ちょっとしたことで

小説をずっと書いています。

小説を書くのは楽ではないし、「楽しいから書いている」というタイプでもないけれど、ものすごく苦しいか、と聞かれると、そうでもない気がします。苦手か得意かというと、得意なほうに属することです。

一応商業出版していますが、ほとんど趣味みたいなものです。投稿サイトに載せたり、いまだに公募に送ってみたり、Kindleで個人出版したりしています。

書いたものはほとんど公開しているのですが、そうなると、感想をもらうことがあります。「小説家になろう」の感想欄とか、「カクヨム」だと応援コメントやレビュー、Amazonのレビュー、拍手コメント、Twitter、色々ですね。私に直接教えてくれるタイプの感想もあれば、そうじゃないものもあります。私は結構感想をチェックする方で、いい感想があれば嬉しいし、悪い感想があれば「そうか…」と思っています。

昔はお互いに悪いところを指摘しあうタイプの投稿サイトにいたこともあって(昔は結構そういうサイトが多くて、「小説家になろう」の感想欄に「気になる点」があるのもその名残だと思うのですが、廃れましたね。というか今検索したら「気になる点」って前は「悪い点」だったんですね。忘れていました)、私の作品について否定的な感想を書くことが悪いとはまったく思わないしいい面もあると思うので好きに書いてほしいのですが、長いこと「そうか…」と思う癖がつくと、いい感想をもらったときも、嬉しいことは嬉しいけれど、あまり喜びすぎないようにしよう…という癖もついているような気がします。

それでもふと、そういう癖を飛び越えて、いただいた感想に「はっ」となることがあります。自分の書いたもので、誰かが喜んでいる、ということ、誰かの心に自分の書いたものが響いている、ということ、誰かがずっと私の書いたことを心の中に持っていてくれる、ということ。そういうことの素晴らしさが、ぱっと理解できることがあります。

小説を書くのは楽ではないですけど、そんなに苦しいことでもないです。すごく楽しいわけでもないですけど、ものすごく難しいことでもないです。ちょっと思いついて、なんでこんなことしているのかよくわからないなりに文字を書き続けて、ちょっと嫌になったりして、しばらくほったらかしたりして、なんとか完成させる。そういうふうにできることが多いです。

でもそういうことで、喜んでくれる人がいる。

小説を書くことに限らず、そういうことは多いのかもしれません。ちょっと思い付いて、なんとなくやってるようなことが、他の誰かにとって大切なことになったりする。

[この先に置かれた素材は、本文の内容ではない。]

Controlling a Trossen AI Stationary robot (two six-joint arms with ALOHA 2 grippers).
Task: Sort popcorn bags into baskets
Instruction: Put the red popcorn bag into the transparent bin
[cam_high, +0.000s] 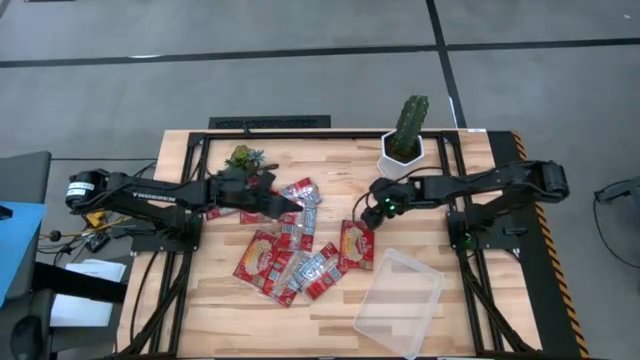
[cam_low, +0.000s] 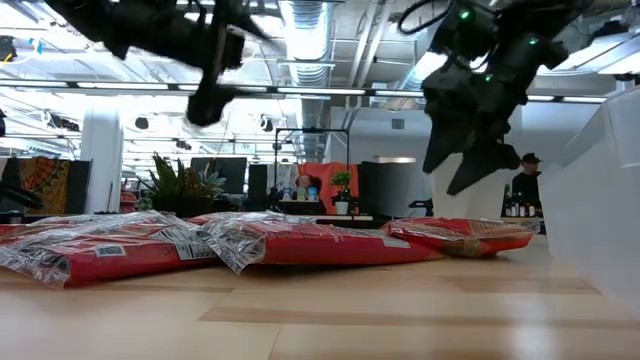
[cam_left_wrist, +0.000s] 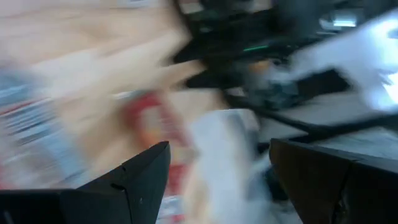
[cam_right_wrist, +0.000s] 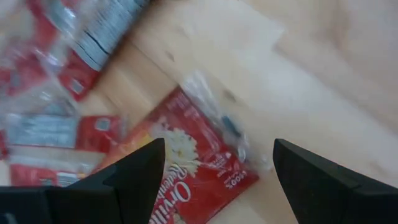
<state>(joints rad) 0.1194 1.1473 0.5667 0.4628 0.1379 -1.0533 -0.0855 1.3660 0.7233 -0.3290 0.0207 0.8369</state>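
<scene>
Several shiny red popcorn bags (cam_high: 290, 255) lie flat in a loose pile on the middle of the wooden table. One bag with a yellow popcorn picture (cam_high: 356, 245) lies apart at the pile's right and shows in the right wrist view (cam_right_wrist: 193, 168). The clear shallow basket (cam_high: 399, 301) sits near the table's front right, with nothing in it. My left gripper (cam_high: 296, 205) hangs open above the pile's far end. My right gripper (cam_high: 366, 212) hangs open above the far edge of the lone bag. Neither holds anything.
A white hexagonal pot with a green cactus (cam_high: 404, 140) stands at the table's far edge, right of centre. A small green plant (cam_high: 244, 157) sits at the far edge near my left arm. Bare wood lies at the table's near left.
</scene>
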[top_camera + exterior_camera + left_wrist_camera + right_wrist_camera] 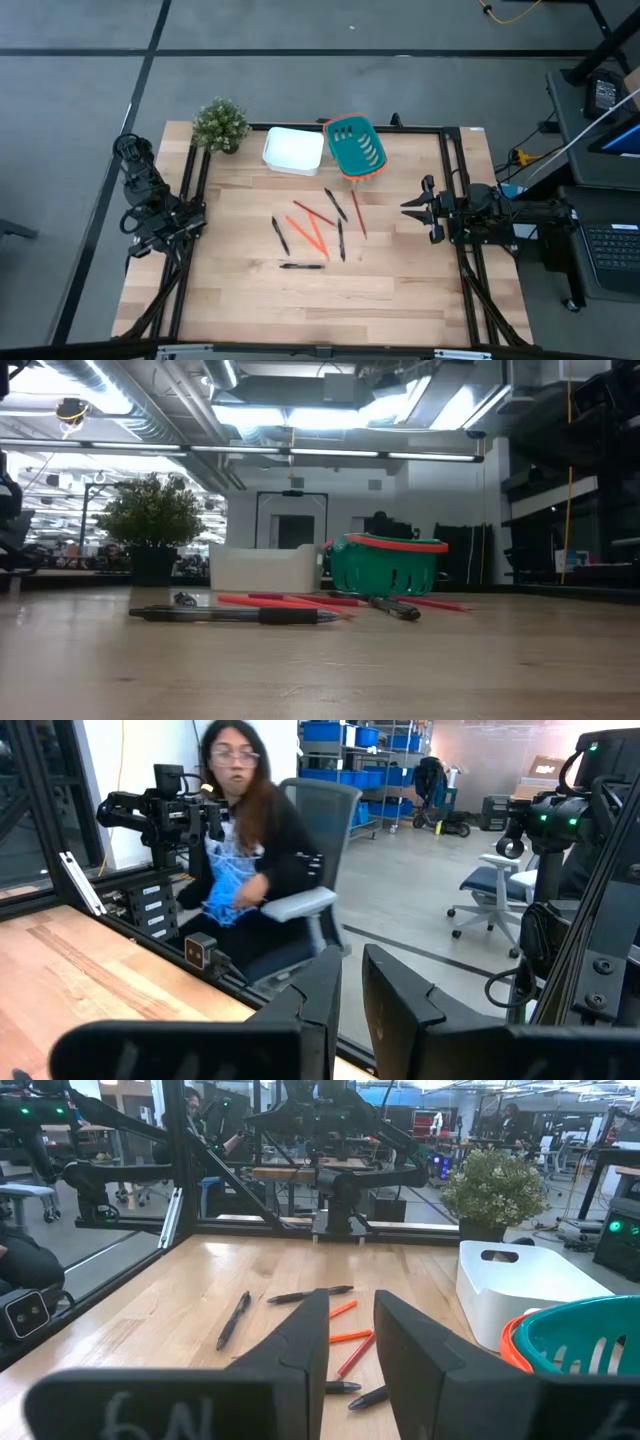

そう思うと、あんまり気負わずに、ちょっと思いついたようなことも、色々やってみたほうがいいのかもしれません。別に自分にとっては大したことなくてすぐやめてしまいたくなるようなことが、大切なことかもしれない。やってみたのなら、途中でちょっと嫌になっても最後までなんとかやって、誰かに届くようにすると、思いがけない素晴らしいことがあるのかもしれません。自分がやってることの意味は、自分だけではわからないから。


あんまりうまくまとまりませんが、そんなことを考えました。